> [Your objective]: In this exercise, write out the data word for word and leave every image out.

************

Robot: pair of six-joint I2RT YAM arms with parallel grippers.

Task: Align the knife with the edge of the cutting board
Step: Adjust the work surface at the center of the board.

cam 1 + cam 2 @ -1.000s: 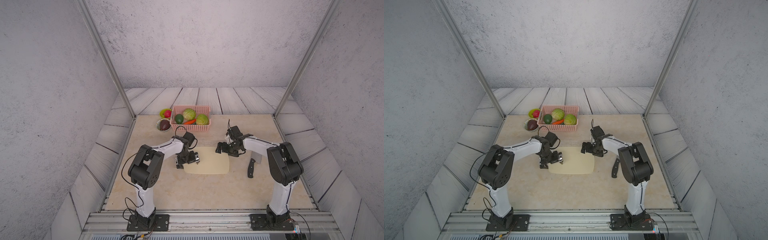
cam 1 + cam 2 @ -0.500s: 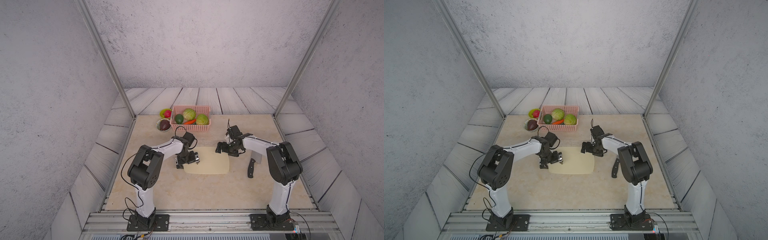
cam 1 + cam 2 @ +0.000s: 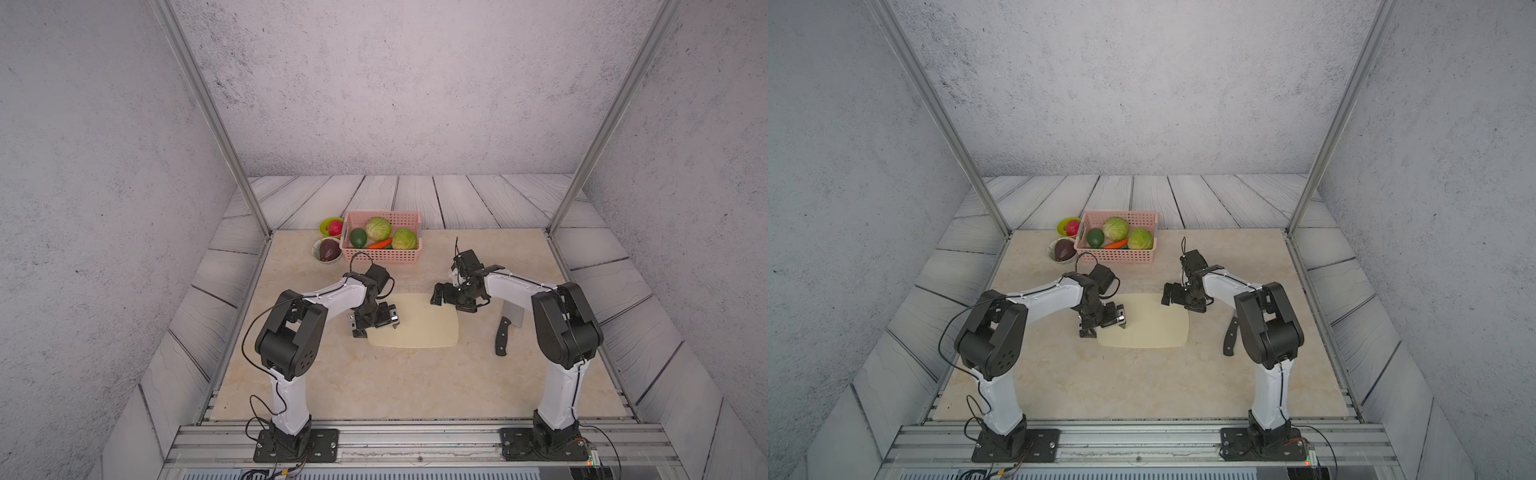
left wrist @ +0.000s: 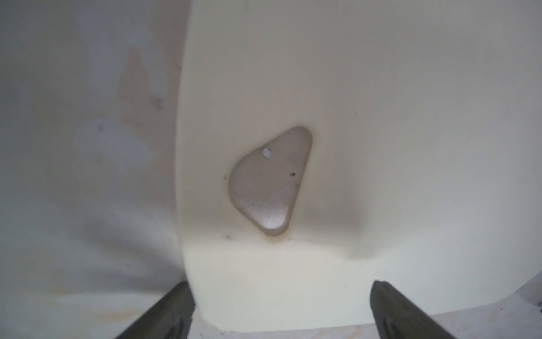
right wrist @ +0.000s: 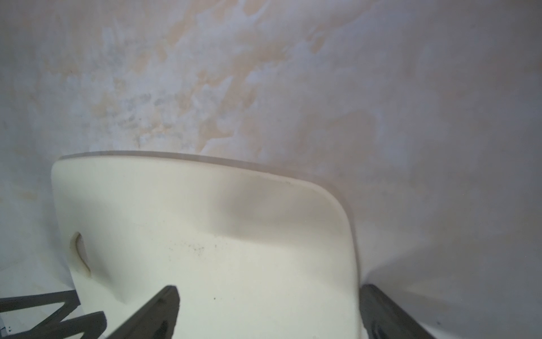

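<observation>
There is one cutting board [image 3: 415, 322], one knife [image 3: 503, 338], one pink basket [image 3: 380, 258] and two small bowls [image 3: 323, 227] [image 3: 319, 254] on the tabletop [image 3: 395, 382]. There are two arms.

The board lies flat in the middle with its long sides across the scene. The knife lies to the right of it, off the board. A strip of bare tabletop separates it from the board's right short edge. Its black handle points toward the robot's base and leans slightly away from that edge. The right arm hides part of the blade.

The left gripper [image 3: 375, 328] sits low at the board's left short end, jaws spread wide and holding nothing. In the left wrist view one finger [image 4: 164, 314] is at the board's long edge and the other [image 4: 404, 311] is over the board, with the triangular hole [image 4: 269, 182] ahead of them.

The right gripper [image 3: 451, 301] is at the far right corner, jaws also wide and empty. One finger [image 5: 158, 311] is over the board and the other [image 5: 381, 311] is just past its edge. I cannot tell whether either gripper touches the board.

The basket is at the far left edge and holds two cabbages, a green avocado and a carrot. The bowls are just to its left. Open tabletop lies in front of the board and beyond the knife.
</observation>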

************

> [Task response]:
Robot: pair of six-joint I2RT YAM arms with parallel grippers.

Task: Align the knife with the edge of the cutting board
Step: Adjust the work surface at the center of the board.

cam 1 + cam 2 @ -1.000s: 
cam 1 + cam 2 @ -0.500s: 
cam 1 + cam 2 @ +0.000s: 
left wrist @ +0.000s: 
right wrist @ +0.000s: 

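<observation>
There is one cutting board [image 3: 415, 322], one knife [image 3: 503, 338], one pink basket [image 3: 380, 258] and two small bowls [image 3: 323, 227] [image 3: 319, 254] on the tabletop [image 3: 395, 382]. There are two arms.

The board lies flat in the middle with its long sides across the scene. The knife lies to the right of it, off the board. A strip of bare tabletop separates it from the board's right short edge. Its black handle points toward the robot's base and leans slightly away from that edge. The right arm hides part of the blade.

The left gripper [image 3: 375, 328] sits low at the board's left short end, jaws spread wide and holding nothing. In the left wrist view one finger [image 4: 164, 314] is at the board's long edge and the other [image 4: 404, 311] is over the board, with the triangular hole [image 4: 269, 182] ahead of them.

The right gripper [image 3: 451, 301] is at the far right corner, jaws also wide and empty. One finger [image 5: 158, 311] is over the board and the other [image 5: 381, 311] is just past its edge. I cannot tell whether either gripper touches the board.

The basket is at the far left edge and holds two cabbages, a green avocado and a carrot. The bowls are just to its left. Open tabletop lies in front of the board and beyond the knife.
</observation>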

Nothing else is needed for this exercise.